Thank you for your reply.  I read your comments, particularly "those attributes would need to get populated in the portal and you just set up flows from the portal to MV "

This perhaps is where my knowledge runs thin.  You suggested attribute flows from the FIM MA to the MV.  To the best of my knowledge, the FIM MA is limited in terms of codeless configuration and the only place you can configure flows is in the actual MA itself.  So I'm looking and wondering "how to do this"?  Below are my currentl flows:

As you can see, all the attributes flow into the CS (except for the <dn> and Expected Rules List).  How do I configure attribute flow to the MV for this MA please as you can't add the same attribute a second time to the above list and set it to "import" (I've tried).  Because of my limited experience I don't know where to configure the attribute flow from the portal to the MV - are you able to give me some pointers please. 

Is it because the attribute flow is only set to inbound that they're not making into the MV from the Portal please?

Thank you for your help again.

• Edited by pm620wh Monday, February 04, 2013 12:12 PM

Just a quick add-on; if you want to do "codeless" provisioning without Sync Rules, you could have a look at my old framework for provisioning - http://blog.goverco.com/2012/12/fim-mre-is-now-on-codeplex.html

It should definitely be possible to add import flows for attributes that already have an export flow set up - the above screen is exactly where you'd need to configure those. Try with one, and then please make sure you go to the MV schema, find the attribute you just added an import for and check the precedence rules (on the right hand side) .... the FIM Service MA should probably have the lowest priority not to overwrite values for users coming in from HR.

Anyway, if you stick to legacy provisioning code, like I wrote above, you will probably have to edit the provisioning code anyway to handle this new scenario.

Piotr

You know - I swear I tried adding attributes to flow to the MV via the Management Interface and it told me the "attrbitue was already configured" but, I've just tried again and it works!!  My apologies for having trouble you on this.

In the meantime, I really woudl love to get up and running on writing extension rules.  May you guide me towards some real primers and introductions that don't jump in at the middle please?

Many thanks and kind regards

Not trying to revive an old thread, but just leaving a breadcrumb here as a fix for the same error message I encountered today.  Couldn't find anyone suggesting it's an issue with a different MA if you have multiple MA's involved for provisioning users.

My FIM 2010 R2 Portal has been creating and provisioning users into AD without issue for a few years now.

Yesterday - we added Office 365 (Azure AD) provisioning.  Azure AD users' DN is being built based on their b64'd objectGUID, which we stored in the MV.  Opened the floodgates yesterday and provisioned 5000 users no problem.  Job done - or so I thought.

Then today ran into 3 users with the same  "DN must be set" issue as above. 

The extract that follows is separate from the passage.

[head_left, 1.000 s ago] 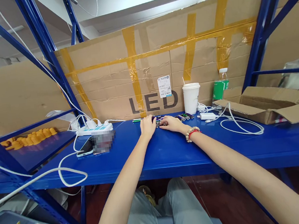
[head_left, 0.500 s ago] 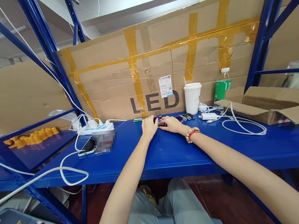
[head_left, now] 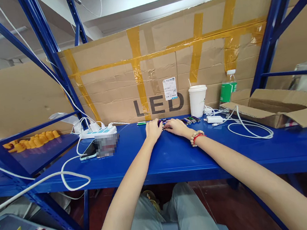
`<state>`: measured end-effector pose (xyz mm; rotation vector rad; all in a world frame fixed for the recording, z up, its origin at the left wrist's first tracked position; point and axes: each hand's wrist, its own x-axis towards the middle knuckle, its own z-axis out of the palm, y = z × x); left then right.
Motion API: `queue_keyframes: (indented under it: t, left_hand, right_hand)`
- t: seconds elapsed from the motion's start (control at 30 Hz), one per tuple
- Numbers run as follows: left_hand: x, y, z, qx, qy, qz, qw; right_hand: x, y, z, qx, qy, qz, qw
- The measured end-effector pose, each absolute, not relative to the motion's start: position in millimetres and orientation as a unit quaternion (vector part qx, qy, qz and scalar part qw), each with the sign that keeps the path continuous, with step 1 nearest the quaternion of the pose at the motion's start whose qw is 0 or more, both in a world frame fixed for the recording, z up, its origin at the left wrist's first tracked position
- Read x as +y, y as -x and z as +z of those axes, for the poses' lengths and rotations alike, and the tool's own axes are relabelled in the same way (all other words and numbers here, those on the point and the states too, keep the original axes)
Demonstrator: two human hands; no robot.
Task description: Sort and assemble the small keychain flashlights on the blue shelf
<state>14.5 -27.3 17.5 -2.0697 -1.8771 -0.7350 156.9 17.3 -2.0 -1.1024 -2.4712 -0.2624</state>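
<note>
My left hand point(head_left: 153, 130) is near the back of the blue tabletop with its fingers curled around a small dark purple piece point(head_left: 159, 122), mostly hidden. Just to its right, my right hand point(head_left: 177, 127) has bent fingers drawn together at the same spot; what lies under them is too small to make out. A beaded bracelet and a red cord circle the right wrist. Beyond the right hand lies a row of small dark slim pieces point(head_left: 190, 120) with green and purple parts. A green and white stick point(head_left: 141, 123) lies behind the left hand.
Right of the hands stand a white paper cup point(head_left: 198, 101) with a straw, a green-labelled bottle point(head_left: 228, 88), white cables point(head_left: 255, 133) and an open cardboard box point(head_left: 277, 110). Left are a power strip point(head_left: 98, 132) and a phone point(head_left: 89, 150). Cardboard point(head_left: 106, 87) walls the back.
The fingers of my right hand have shifted slightly, and less of the dark piece beneath them shows. My left hand stays nearly in place.
</note>
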Motion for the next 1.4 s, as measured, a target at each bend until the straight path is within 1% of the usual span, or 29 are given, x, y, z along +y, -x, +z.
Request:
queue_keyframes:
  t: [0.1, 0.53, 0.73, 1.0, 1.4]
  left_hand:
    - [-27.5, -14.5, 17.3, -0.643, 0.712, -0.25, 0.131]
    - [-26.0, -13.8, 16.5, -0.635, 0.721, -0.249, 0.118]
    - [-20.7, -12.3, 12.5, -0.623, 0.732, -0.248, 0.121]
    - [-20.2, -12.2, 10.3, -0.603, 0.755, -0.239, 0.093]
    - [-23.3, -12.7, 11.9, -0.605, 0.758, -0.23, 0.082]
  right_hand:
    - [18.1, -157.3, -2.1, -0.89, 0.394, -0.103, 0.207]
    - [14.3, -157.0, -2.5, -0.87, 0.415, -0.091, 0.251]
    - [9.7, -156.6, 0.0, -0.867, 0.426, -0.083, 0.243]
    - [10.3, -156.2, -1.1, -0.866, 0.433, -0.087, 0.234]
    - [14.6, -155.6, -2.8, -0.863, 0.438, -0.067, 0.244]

Issue turned out to be when a new hire came into FIM, FIM was making ERE's to provision those users into AD and Azure.  The Azure's DN is built on a objectGUID, that hadn't been created by AD yet, because the user wasn't in AD.  :)

Quick solution was to have AD flow in a constant "1" as AzureADEnabled into the MV.  FIM has a set of "Azure Enabled" users with the usual MPR/Sync/Set triple.  I have my HR system flowing in the same value of "0" with a lower precedence.

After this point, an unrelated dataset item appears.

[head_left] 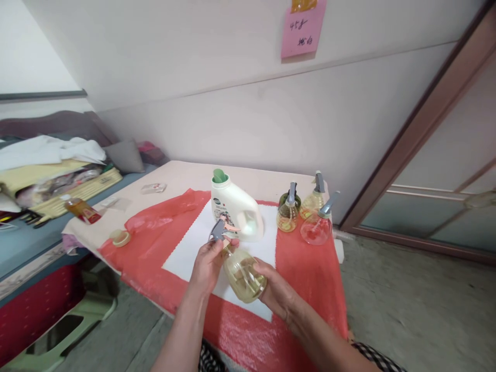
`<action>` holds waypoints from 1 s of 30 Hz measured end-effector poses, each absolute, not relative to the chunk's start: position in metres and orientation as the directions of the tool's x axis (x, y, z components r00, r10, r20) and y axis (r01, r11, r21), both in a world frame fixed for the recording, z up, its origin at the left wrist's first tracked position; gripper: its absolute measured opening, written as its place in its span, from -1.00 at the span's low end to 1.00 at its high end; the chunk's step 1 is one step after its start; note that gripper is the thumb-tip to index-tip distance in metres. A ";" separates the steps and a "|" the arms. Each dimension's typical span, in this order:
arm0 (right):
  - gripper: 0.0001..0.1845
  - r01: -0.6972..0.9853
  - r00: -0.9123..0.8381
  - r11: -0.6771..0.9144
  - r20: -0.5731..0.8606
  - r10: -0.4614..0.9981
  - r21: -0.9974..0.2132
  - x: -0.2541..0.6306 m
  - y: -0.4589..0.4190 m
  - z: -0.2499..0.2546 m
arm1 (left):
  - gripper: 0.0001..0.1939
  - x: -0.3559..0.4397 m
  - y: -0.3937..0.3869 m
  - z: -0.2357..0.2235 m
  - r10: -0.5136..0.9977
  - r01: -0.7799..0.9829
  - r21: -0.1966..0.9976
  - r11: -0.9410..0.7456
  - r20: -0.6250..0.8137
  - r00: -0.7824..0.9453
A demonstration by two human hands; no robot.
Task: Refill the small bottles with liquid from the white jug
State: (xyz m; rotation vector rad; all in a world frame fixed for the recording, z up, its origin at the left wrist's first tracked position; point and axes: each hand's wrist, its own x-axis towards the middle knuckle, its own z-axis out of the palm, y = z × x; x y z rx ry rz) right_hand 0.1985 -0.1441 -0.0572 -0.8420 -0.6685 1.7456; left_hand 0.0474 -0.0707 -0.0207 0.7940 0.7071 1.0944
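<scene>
A clear yellowish spray bottle [245, 276] is held tilted above the table between both hands. My left hand [209, 264] is closed round its neck, just below the grey spray head [220, 228] with its pinkish trigger. My right hand [273, 281] grips the side of the rounded body. Just behind stands a white detergent jug [232, 206] with a green spout [219, 176] and no cap over it. It rests on a white sheet [189, 248].
Several spray bottles [315, 230] stand at the table's right end. A red plastic sheet [310, 279] covers the front. To the left are a round lid [120, 237], an amber bottle [79, 209] and a clear packet [154, 188]. A green stool [73, 320] stands below.
</scene>
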 end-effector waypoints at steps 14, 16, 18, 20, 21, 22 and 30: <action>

Now a new hire comes in from HR, has 0 for Azure AD.  FIM will provision the user to AD.  Then the "1" comes back eventually and FIM will now provision the user into Azure without issue because they've transitioned into the Azure Enabled set.

I poked around at using dependent sync rules but seems these can't do an "initial flow" which you would need for a DN, so I couldn't make it depend on the AD Outbound Sync Rule.

Bottom line: Check any and all Sync Rules that have a DN outbound to make sure they actually have the information they need to construct their DN.